#### ABOUT THIS TASK:
If "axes" shows up in a line of the material, return that line.
DATA BELOW Start Marker
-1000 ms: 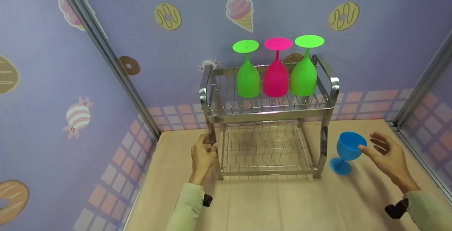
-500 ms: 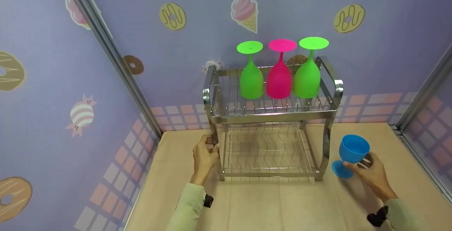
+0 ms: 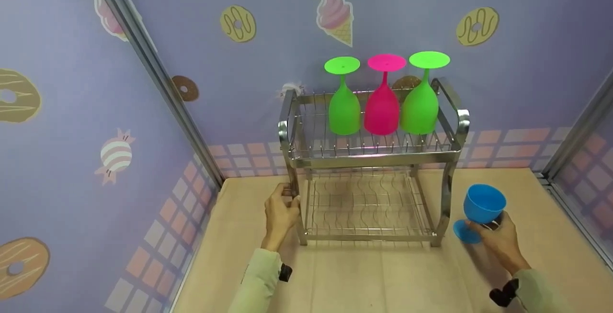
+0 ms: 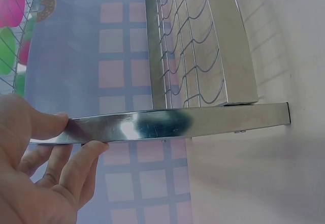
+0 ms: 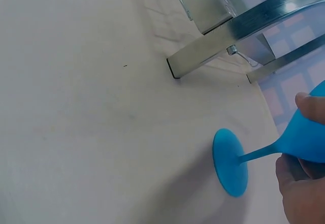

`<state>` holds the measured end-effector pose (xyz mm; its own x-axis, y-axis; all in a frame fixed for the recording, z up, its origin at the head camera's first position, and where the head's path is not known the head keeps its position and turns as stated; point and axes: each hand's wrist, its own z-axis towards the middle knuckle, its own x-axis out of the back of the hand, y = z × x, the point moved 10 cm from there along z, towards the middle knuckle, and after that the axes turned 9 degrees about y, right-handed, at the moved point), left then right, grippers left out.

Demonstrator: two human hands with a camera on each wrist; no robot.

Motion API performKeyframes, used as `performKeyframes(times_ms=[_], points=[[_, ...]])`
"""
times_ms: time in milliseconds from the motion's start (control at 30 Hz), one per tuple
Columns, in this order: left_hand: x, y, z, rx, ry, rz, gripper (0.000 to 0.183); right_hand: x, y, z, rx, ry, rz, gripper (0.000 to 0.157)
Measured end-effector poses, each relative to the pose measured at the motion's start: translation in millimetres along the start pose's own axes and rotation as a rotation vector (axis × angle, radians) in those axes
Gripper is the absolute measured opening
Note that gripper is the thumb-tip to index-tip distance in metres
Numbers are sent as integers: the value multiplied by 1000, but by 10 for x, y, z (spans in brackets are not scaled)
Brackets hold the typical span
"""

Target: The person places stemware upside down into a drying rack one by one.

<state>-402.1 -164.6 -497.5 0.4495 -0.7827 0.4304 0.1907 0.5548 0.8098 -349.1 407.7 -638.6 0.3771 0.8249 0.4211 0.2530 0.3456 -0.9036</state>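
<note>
In the head view, my left hand (image 3: 280, 213) grips the left front upright of a two-tier metal dish rack (image 3: 373, 161). The left wrist view shows the thumb on one side of that upright (image 4: 203, 122) and the fingers on the other. To the right of the rack, my right hand (image 3: 500, 242) holds a blue goblet (image 3: 483, 204) at the lower part of its bowl, mouth up. Its round foot (image 5: 229, 163) is close over the table in the right wrist view. On the top tier, a green goblet (image 3: 345, 112), a pink goblet (image 3: 381, 112) and another green goblet (image 3: 420, 112) stand upside down.
The rack's lower tier (image 3: 364, 203) has wavy wire rows. A beige cloth (image 3: 354, 274) covers the table. Patterned walls (image 3: 268, 64) with a metal corner post (image 3: 158, 76) close in the back and sides.
My right hand has come in from the right and now holds the blue goblet. My left hand stays on the rack upright. The whole head view has shifted slightly.
</note>
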Motion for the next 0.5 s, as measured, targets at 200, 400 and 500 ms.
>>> performKeyframes(times_ms=[200, 400, 500], points=[[-6, -8, -5, 10, -2, -6, 32, 26, -22, -11, 4, 15, 1, 106], [-11, -14, -1, 15, 3, -16, 31, 77, -122, -71, 55, 17, 39, 108], [-9, -17, -1, 12, -4, -41, 31, 109, -195, -106, 96, 22, 79, 109]])
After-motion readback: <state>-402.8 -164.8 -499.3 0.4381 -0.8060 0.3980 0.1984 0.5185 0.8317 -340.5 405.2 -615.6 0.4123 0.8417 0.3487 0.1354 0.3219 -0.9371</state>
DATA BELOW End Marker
#### EXERCISE RESULT:
`<state>` holds the measured end-effector pose (xyz mm; its own x-axis, y-axis; all in a frame fixed for the recording, z up, its origin at the head camera's first position, and where the head's path is not known the head keeps its position and turns as stated; point and axes: each hand's wrist, its own z-axis towards the middle knuckle, its own x-axis out of the back of the hand, y = z × x, the point moved 10 cm from there along z, towards the middle knuckle, and after that the axes turned 9 degrees about y, right-handed, at the moved point), left then right, grippers left out.
Measured end-effector poses, each relative to the pose measured at the motion's start: translation in millimetres along the start pose's own axes and rotation as a rotation vector (axis × angle, radians) in those axes

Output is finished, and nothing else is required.